Hotels, cruise lines, and tourism destinations risk losing bookings as AI-powered travel discovery reshapes how travellers search for experiences online, increasing pressure on hospitality brands to produce content that both consumers and machines can understand.

found that 57% of travellers use social media during some part of the trip journey, making digital visibility increasingly tied to customer acquisition and revenue generation.

Hospitality influencer Scott Eddy said many travel brands are still relying on polished images instead of producing content that explains their identity and experiences clearly enough for AI-driven recommendation systems.

“Most hospitality brands aren't actually marketing,” Eddy said. “They're documenting, but they're documenting the wrong way.”

He criticised hotels and destinations for posting “photos of rooms, pools, and food” without creating emotional connection or differentiation. “That's not a strategy; that's an inventory display,” he said.

The discussion highlighted growing pressure on hospitality operators to reduce dependence on paid advertising and online travel agencies by improving direct discovery through AI search and social platforms.

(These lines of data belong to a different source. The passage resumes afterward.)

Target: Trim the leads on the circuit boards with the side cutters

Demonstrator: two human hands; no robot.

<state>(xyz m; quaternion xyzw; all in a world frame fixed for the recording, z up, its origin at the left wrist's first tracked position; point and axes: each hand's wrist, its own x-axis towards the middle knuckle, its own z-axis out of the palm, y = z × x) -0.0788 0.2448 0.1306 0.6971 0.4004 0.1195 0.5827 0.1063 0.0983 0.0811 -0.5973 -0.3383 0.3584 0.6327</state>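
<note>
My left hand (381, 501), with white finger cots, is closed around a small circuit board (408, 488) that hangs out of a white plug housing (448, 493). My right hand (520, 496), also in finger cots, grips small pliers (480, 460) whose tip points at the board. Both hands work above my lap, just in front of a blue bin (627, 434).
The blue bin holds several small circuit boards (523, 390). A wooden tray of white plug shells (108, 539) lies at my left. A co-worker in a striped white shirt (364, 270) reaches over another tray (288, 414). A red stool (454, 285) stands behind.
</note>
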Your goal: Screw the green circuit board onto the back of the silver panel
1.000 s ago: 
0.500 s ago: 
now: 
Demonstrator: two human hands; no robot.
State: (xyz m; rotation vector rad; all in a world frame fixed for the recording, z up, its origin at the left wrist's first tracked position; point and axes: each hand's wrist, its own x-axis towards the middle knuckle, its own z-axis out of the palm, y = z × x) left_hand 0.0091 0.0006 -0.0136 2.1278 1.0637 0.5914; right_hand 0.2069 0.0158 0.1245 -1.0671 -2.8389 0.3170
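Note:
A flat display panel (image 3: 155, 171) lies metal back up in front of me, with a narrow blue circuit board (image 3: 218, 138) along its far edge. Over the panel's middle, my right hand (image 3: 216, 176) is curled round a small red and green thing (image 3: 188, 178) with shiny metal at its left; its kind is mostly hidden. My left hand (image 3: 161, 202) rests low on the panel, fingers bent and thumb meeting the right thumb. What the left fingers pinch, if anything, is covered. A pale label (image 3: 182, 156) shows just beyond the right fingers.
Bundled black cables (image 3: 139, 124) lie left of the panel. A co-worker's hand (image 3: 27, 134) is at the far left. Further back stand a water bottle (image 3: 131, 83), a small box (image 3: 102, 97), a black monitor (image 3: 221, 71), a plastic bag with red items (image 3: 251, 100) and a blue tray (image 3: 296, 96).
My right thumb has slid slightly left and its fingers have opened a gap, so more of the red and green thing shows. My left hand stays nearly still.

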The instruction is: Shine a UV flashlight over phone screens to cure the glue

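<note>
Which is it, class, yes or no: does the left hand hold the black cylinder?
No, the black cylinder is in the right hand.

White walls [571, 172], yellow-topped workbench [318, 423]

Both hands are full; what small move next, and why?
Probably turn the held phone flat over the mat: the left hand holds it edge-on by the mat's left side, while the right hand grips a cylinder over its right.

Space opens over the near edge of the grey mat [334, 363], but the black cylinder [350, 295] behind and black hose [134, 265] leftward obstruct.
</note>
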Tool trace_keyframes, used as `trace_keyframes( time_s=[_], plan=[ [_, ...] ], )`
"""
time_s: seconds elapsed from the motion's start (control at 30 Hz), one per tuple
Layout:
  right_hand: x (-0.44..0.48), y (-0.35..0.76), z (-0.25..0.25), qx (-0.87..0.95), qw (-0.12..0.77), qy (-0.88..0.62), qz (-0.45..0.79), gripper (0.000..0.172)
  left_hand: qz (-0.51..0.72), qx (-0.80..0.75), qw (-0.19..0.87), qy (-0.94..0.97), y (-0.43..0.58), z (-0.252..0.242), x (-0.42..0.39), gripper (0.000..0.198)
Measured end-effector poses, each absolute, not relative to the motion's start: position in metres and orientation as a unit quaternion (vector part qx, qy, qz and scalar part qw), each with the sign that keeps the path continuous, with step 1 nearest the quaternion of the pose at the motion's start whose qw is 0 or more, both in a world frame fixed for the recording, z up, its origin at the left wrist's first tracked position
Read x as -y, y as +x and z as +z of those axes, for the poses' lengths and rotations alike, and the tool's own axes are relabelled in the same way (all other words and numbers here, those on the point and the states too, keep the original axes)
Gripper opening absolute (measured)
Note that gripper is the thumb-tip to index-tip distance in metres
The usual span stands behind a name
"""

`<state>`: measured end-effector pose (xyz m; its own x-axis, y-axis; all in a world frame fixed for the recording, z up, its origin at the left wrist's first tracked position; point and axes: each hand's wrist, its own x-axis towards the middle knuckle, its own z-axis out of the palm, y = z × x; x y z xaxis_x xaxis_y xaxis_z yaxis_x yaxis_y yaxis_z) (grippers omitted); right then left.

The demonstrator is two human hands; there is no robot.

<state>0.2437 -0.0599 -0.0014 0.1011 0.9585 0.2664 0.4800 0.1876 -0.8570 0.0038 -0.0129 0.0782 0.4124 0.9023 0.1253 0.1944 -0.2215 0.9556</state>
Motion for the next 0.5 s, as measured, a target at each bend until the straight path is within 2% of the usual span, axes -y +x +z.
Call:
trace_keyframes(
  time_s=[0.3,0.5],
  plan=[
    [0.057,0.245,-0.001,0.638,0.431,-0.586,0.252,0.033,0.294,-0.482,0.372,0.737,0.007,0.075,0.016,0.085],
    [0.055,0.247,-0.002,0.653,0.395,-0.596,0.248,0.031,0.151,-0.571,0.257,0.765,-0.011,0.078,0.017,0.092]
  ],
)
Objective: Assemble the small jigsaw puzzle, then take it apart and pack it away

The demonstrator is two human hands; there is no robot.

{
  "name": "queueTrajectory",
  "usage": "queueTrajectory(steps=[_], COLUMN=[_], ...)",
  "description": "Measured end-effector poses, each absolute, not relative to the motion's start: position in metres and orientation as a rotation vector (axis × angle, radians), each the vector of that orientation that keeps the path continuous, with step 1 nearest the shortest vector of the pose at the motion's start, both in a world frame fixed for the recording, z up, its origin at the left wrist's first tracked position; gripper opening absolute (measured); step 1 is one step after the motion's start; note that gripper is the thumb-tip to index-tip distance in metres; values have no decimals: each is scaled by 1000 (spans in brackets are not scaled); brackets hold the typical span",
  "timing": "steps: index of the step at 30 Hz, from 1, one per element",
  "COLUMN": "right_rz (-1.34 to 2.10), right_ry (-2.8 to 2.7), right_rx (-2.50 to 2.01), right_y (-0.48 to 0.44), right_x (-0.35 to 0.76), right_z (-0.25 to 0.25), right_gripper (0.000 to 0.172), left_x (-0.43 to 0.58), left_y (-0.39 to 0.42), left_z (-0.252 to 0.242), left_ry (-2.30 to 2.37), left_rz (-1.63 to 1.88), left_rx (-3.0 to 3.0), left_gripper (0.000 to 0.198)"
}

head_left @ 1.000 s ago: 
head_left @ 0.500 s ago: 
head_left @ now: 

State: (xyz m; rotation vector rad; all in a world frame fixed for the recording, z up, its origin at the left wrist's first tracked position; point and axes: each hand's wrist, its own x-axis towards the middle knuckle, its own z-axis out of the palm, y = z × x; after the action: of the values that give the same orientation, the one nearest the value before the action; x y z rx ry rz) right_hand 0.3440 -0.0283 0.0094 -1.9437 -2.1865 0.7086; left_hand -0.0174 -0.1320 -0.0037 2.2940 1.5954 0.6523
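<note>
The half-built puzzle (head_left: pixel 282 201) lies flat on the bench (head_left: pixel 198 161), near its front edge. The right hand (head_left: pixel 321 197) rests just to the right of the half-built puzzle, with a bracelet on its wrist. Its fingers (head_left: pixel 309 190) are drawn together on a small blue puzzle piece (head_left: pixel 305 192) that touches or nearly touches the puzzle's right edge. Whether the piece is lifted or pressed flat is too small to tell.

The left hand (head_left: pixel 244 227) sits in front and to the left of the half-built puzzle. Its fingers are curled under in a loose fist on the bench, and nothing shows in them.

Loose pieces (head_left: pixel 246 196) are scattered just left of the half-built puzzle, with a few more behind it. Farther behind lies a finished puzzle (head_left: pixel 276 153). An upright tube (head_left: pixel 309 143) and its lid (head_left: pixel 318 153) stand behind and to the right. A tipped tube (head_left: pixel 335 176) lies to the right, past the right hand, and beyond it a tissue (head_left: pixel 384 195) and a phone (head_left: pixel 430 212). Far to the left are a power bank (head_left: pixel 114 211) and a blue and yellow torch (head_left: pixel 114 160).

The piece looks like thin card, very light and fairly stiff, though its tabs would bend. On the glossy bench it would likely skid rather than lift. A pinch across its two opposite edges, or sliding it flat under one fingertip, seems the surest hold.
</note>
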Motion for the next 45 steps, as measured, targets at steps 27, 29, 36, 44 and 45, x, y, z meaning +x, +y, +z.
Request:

Eddy said storytelling has shifted from a branding exercise into a commercial requirement tied directly to visibility and bookings.

“Storytelling used to sit at the top of the funnel as a nice-to-have for awareness,” he said. “Now storytelling is the distribution. If your story isn't strong, you don't even get seen, and if you don't get seen, you don't get booked.”

He warned that many hospitality brands still create content “for humans scrolling, not for machines interpreting,” despite recommendation engines increasingly shaping travel discovery.

“The game is no longer about ranking pages. It's being understood by AI,” Eddy said.

According to Eddy, AI systems prioritise “structured, story-driven human content” such as detailed travel guides, searchable long-form articles, and experience-based storytelling rather than aesthetic-focused campaigns.

“AI doesn't care about your pretty photos,” he said. “It pulls from structured, story-driven human content.”

He added that hospitality groups should invest in long-form content explaining experiences in detail instead of relying on short captions or image-led campaigns.

“You need long-form content that actually explains your experience in detail, not surface-level captions—real substance,” Eddy said.

As AI-generated recommendations become more influential in travel planning, hotels, cruise operators, and tourism boards face mounting pressure to make content searchable, explainable, and visible across both social and AI-driven discovery channels.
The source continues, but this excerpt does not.